Когда машина поравнялась с поворотом на боковую дорогу, при въезде на которую белела табличка «Частное владение», Таня так резко схватила Вадима за руку, что ему едва удалось выровнять руль и не дать старенькому шевроле оказаться в кювете.
Он повернул к Тане встревоженное, рассерженное лицо, хотел заговорить, но осекся. Она сидела совершенно неподвижна, с застывшим лицом и, не повернув к нему головы, едва слышно прошептала:
— Домой…
Они стремительно приближались к Парижу; молодая листва за окном слилась в сплошную зеленоватую дымку. Обычно Вадим не слишком быстро водил машину, но сейчас шоссе было почти пустым, и какая-то неизведанная сила, поселившаяся в нем самом и властно руководившая всеми его действиями, заставляла его резко отжимать сцепление. Он протянул руку и обнял Таню за плечи, она доверчиво прижалась к нему; слезы, не переставая, текли у нее по щекам.
Вадим поехал не к Таниному отелю, а к себе домой. Таня не возражала.
Они молча поднялись наверх, и Вадим усадил ее на старенькую тахту, потом вышел на кухню и вернулся с бутылкой и двумя стаканами.
Танины вещи свисали со спинки единственного кресла; она лежала, забравшись под одеяло, отвернувшись лицом к стене.
Вадим поставил стаканы и бутылку на стол, сел рядом с Таней, протянул руку и коснулся одеяла в том месте, где должно было находиться ее плечо. Таня потерлась щекой о его ладонь, замерла на секунду, потом резко развернулась к нему, отбросив одеяло, и, сверкнув глазами сквозь опущенные ресницы, взяла его за руку и властно притянула к себе.
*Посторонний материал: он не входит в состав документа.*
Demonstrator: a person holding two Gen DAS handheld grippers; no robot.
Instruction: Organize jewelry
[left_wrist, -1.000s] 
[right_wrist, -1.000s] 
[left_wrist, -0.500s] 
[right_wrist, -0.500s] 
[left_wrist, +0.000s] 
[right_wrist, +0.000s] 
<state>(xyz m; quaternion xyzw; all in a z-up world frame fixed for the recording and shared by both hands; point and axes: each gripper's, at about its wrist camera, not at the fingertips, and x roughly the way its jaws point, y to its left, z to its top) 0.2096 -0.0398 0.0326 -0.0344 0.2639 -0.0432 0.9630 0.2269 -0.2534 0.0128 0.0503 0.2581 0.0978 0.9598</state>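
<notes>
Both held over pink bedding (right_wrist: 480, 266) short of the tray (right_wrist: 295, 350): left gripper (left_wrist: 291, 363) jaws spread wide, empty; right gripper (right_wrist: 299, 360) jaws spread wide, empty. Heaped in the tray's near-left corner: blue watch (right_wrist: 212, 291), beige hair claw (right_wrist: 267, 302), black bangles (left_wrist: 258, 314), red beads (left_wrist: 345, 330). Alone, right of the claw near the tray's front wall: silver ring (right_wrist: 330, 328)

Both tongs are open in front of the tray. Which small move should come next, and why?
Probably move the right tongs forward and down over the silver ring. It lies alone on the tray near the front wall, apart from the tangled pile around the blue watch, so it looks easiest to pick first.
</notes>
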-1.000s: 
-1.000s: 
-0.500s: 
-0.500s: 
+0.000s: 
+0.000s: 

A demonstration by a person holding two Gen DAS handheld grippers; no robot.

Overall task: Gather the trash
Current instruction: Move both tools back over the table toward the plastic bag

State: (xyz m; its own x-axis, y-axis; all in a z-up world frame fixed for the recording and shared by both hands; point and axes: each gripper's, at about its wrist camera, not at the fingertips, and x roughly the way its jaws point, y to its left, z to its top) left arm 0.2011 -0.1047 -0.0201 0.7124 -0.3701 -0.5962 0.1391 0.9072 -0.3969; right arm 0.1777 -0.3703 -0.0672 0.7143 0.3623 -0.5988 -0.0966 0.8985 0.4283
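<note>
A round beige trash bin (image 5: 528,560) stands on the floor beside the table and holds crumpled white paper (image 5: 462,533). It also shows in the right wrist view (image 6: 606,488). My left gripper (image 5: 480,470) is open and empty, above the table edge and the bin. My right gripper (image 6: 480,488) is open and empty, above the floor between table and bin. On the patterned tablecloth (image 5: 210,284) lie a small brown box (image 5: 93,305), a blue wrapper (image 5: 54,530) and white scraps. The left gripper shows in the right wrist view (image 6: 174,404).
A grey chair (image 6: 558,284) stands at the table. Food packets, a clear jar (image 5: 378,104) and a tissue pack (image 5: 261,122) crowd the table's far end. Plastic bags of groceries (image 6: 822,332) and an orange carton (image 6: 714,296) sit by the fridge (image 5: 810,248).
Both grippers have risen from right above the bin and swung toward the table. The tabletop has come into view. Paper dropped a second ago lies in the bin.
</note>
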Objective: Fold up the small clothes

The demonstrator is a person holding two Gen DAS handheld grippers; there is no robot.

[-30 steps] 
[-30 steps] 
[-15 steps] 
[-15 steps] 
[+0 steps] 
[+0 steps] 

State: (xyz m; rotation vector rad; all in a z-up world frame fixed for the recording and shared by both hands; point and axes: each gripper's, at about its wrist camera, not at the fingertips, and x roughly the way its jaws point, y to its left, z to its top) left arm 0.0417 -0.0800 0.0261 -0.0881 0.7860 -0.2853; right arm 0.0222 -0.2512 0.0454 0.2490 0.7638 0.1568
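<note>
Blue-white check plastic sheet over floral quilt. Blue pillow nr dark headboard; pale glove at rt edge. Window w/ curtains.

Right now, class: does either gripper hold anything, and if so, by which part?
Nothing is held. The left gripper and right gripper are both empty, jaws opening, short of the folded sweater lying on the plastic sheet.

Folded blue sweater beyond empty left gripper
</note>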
Вадим не знал, с ним ли была Таня в эти минуты. На какую-то долю секунды эта мысль отрезвила его, но он тут же почувствовал, что ему все равно. Его нежность и мягкость не смиряли ее необузданной страстности, переходившей чуть ли не в агрессивность. Она делала с ним, все, что ей приходило в голову, с опытностью и страстностью зрелой и ненасытной женщины. Вадим полностью шел у нее на поводу, впервые оказавшись в подобной роли.
Утром, когда они лежали рядом среди скомканных простыней, не находя в себе сил, чтобы пошевелиться, измученные, выпотрошенные любовью, Таня едва прошептала, не повернув головы: — Прости…
Вадим зарылся лицом в ее растрепавшиеся волосы, — он не мог допустить, чтобы на этом все кончилось.
После этой ночи, подведшей черту под ее прошлым, — ночи прощания с Марселем и начала новой, совершенно другой жизни, Таня поняла, что она не одна. Она прочитала об этом в глазах Вадима и почувствовала, как нужна ему. Да она и сама не могла обойтись без него. С наслаждением открывала она для себя каждый изгиб его тела, проскальзывала кончиками пальцев вдоль длинного шрама на бедре (в двенадцать лет свалился с лошади), целовала родинку на животе (наследственная, как у отца), утыкалась носом в свежий синяк на шее (это ты, любовь моя, цапнула меня зубами сегодня ночью!).
У нее появилась потребность дарить ему счастье, и она стала нежна и покорна, с удовольствием уступая его ласковой мягкой силе. Она убедилась в том, что он тоже умеет быть властным, но это нравилось ей, так как он лучше нее знал, что именно может доставить ей удовольствие.
Служебное положение Марселя начинало диктовать ему свои условия. Он был достаточно умен и наблюдателен для того, чтобы вовремя обратить внимание на неясные намеки сослуживцев по поводу того, что их с Франсуаз семейный статус мог бы стать более определенным. Да он и сам чувствовал, что устал от положения вечного юноши.
После исчезновения Тани из его жизни ему некого было опекать и в душе его образовалась пустота, которую можно было заполнить, только взвалив на себя заботу о более слабом, чем он сам, существе, — например, о ребенке.
Он сообщил Франсуаз о своих намерениях прямо, без обиняков. Они были друзьями, и в их отношениях не было места ни недомолвкам, ни иллюзиям. Эти два одиночества очень уютно сосуществовали — под одной крышей, и в данном случае брак ничего не мог испортить. Франсуаз сразу же согласилась на его предложение, как, собственно, Марсель и предполагал. Они решили объявить помолвку сразу же по окончании парламентских рождественских каникул. Им пришлось поместить объявление об этом в газете и заняться необходимыми приготовлениями.
Им пора было выезжать. Оба не были любителями получать поздравления, тем более, что предыдущий опыт Марселя трудно было назвать удачным. Франсуаз ощущала легкое беспокойство по поводу того, как он перенесет вторую попытку на фоне печальных воспоминаний.